Two months ago, former DC Circuit Court of Appeals judge Brett Kavanaugh was voted in to replace Anthony Kennedy on the Supreme Court. Kavanaugh’s nomination to the position was of little surprise: a Yale-educated, seasoned judge, he as a candidate was not an issue of major controversy.
But everything changed on Sept. 14, when it was first reported that an anonymous woman had told the Senate Democrats of being sexually assaulted by Kavanaugh in high school. Shortly thereafter, the woman identified herself as Christine Blasey Ford, and her allegation ensued in a number of other women alleging experiences of being sexually harassed or assaulted by the nominee as well.With a few weeks until the vote left, Ford’s allegation shifted the focus on Kavanaugh from his right-leaning political standpoint to his alleged record as a sexual assaulter. The question was now whether or not to believe Ford, and thus whether Kavanaugh deserved one of the highest positions in the US Judicial Branch.
Both Ford and Kavanaugh delivered their testimonies and were questioned at court on Sept. 27 in a trial that perhaps solidified opinions for much of the public. For some of those who were still in the middle ground, Kavanaugh’s testimony made clearer the chances that Ford was telling the truth and that Kavanaugh was not a good fit for the Supreme Court. The accused and surprisingly angry Supreme Court Justice nominee delivered a rather emotionally charged testimony at court, raising his voice and crying. When questioned about whether he had ever passed out from drinking, Kavanaugh surprised many by jokingly asking the senator, “have you?”

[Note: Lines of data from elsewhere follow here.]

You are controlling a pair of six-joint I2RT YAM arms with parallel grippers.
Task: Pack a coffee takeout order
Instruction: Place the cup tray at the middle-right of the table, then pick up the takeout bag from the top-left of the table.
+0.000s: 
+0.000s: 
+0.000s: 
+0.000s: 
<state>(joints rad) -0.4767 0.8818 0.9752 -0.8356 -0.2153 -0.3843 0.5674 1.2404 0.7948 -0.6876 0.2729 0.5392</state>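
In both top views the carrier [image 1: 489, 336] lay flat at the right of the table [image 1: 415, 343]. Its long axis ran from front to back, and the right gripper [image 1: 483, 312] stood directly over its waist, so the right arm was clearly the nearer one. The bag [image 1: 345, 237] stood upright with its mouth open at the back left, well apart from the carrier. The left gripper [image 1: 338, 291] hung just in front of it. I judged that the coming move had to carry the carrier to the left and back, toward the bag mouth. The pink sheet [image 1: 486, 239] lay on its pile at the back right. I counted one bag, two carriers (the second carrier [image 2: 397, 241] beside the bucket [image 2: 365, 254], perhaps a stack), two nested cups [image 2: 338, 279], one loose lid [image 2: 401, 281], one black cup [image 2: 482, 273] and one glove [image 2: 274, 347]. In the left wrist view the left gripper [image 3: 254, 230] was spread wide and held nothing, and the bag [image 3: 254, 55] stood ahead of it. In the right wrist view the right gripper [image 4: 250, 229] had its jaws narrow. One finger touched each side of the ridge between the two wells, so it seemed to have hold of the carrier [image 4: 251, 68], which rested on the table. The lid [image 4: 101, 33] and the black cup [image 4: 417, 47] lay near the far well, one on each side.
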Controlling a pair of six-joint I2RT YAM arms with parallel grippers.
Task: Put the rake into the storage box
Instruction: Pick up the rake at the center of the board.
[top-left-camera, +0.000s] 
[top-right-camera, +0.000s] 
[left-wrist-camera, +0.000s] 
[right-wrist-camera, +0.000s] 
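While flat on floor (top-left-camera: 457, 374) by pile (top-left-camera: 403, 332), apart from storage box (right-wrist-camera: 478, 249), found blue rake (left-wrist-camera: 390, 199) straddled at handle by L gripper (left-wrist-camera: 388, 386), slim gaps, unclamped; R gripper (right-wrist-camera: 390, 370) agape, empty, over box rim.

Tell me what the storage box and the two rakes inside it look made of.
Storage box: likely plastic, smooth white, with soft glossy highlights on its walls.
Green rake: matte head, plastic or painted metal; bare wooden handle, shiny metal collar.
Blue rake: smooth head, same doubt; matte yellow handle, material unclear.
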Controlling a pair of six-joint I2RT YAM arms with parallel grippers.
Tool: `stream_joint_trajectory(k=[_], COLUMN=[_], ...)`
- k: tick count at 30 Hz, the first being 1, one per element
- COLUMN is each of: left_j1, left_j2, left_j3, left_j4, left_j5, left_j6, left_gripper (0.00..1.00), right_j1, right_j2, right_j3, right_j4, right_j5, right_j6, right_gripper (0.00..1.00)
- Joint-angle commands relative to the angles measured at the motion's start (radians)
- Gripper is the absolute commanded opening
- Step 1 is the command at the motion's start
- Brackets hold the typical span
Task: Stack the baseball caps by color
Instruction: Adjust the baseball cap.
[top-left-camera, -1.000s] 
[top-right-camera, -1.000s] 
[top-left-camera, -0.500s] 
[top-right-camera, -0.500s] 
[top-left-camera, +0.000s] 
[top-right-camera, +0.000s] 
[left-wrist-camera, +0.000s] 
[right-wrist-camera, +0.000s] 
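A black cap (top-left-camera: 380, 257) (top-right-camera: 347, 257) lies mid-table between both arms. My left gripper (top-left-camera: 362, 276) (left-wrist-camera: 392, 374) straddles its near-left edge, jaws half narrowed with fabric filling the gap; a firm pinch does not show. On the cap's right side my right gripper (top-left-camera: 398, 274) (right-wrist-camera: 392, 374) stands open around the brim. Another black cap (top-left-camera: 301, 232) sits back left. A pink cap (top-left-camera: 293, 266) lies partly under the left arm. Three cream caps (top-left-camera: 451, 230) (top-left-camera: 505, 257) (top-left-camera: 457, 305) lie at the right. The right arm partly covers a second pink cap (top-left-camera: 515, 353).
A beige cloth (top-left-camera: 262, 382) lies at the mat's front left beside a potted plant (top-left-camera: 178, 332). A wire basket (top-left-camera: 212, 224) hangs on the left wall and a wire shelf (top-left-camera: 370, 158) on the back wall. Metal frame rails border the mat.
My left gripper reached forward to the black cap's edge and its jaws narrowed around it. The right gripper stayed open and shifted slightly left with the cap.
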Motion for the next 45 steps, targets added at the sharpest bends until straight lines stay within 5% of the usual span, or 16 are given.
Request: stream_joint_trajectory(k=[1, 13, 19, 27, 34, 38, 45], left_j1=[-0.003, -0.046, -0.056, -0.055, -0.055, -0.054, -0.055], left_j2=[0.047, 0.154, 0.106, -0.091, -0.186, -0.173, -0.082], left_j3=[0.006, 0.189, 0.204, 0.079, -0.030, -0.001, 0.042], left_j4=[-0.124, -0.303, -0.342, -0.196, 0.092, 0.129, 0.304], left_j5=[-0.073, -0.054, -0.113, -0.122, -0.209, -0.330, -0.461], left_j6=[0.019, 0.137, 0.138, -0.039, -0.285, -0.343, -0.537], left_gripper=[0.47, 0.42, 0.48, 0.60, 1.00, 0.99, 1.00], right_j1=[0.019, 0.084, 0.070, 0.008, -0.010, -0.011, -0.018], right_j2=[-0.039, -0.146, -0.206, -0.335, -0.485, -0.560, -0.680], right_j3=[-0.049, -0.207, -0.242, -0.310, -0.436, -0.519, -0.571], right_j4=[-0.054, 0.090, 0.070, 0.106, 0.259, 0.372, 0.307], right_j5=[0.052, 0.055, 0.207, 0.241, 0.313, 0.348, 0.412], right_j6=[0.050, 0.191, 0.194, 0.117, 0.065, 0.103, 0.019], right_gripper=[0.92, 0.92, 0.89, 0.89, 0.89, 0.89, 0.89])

In her testimony, Ford recounted her memory of Kavanaugh sexually assaulting her at a house party when they were in high school. When pressed for not remembering the full details of the account, Ford also demonstrated her Ph. D. in psychology by explaining, with neurological vocabulary, how the brain encodes memories. Ford was widely praised by many liberals and supporters for being extremely calm, collected, and assertive despite the fact that she was choosing to relive the details of her sexual assault for the whole world to observe and judge. Not only that, but it was recognized that Ford’s decision to reveal her identity and risk the potentially life-threatening backlash as well as the trauma (in her testimony, she revealed the “constant harassment and death threats” she received since her allegation) that would follow.
According to Time, however, whether her accusation was true or not was effectively deemed less important for many after the trial. Her compelling testimony and the fact that she had nothing to gain from accusing Kavanaugh seemed to already confirm her words. But the refusal of an FBI investigation, as well as Trump and his conservative supporters’ continuous backing of Kavanaugh, implied a dismal possibility: that the Republicans and Trump perhaps believed Ford, but they would vote him in regardless.
Ford’s impact, however, extends beyond the boundaries of politics and the Supreme Court. Though her allegations, perhaps expectedly, did not block Kavanaugh’s way into the Supreme Court, they did empower thousands of women to come forward and talk about their own experiences, with #whyididntreport exploding on social media. Kavanaugh’s ability to be voted in, despite the almost undeniable credibility of Ford, also reveals the system of privilege for educated, rich white men that is still well and alive today. Ford’s allegations may have never been officially confirmed, but her decision to speak up nevertheless is consequential for the future of women in America.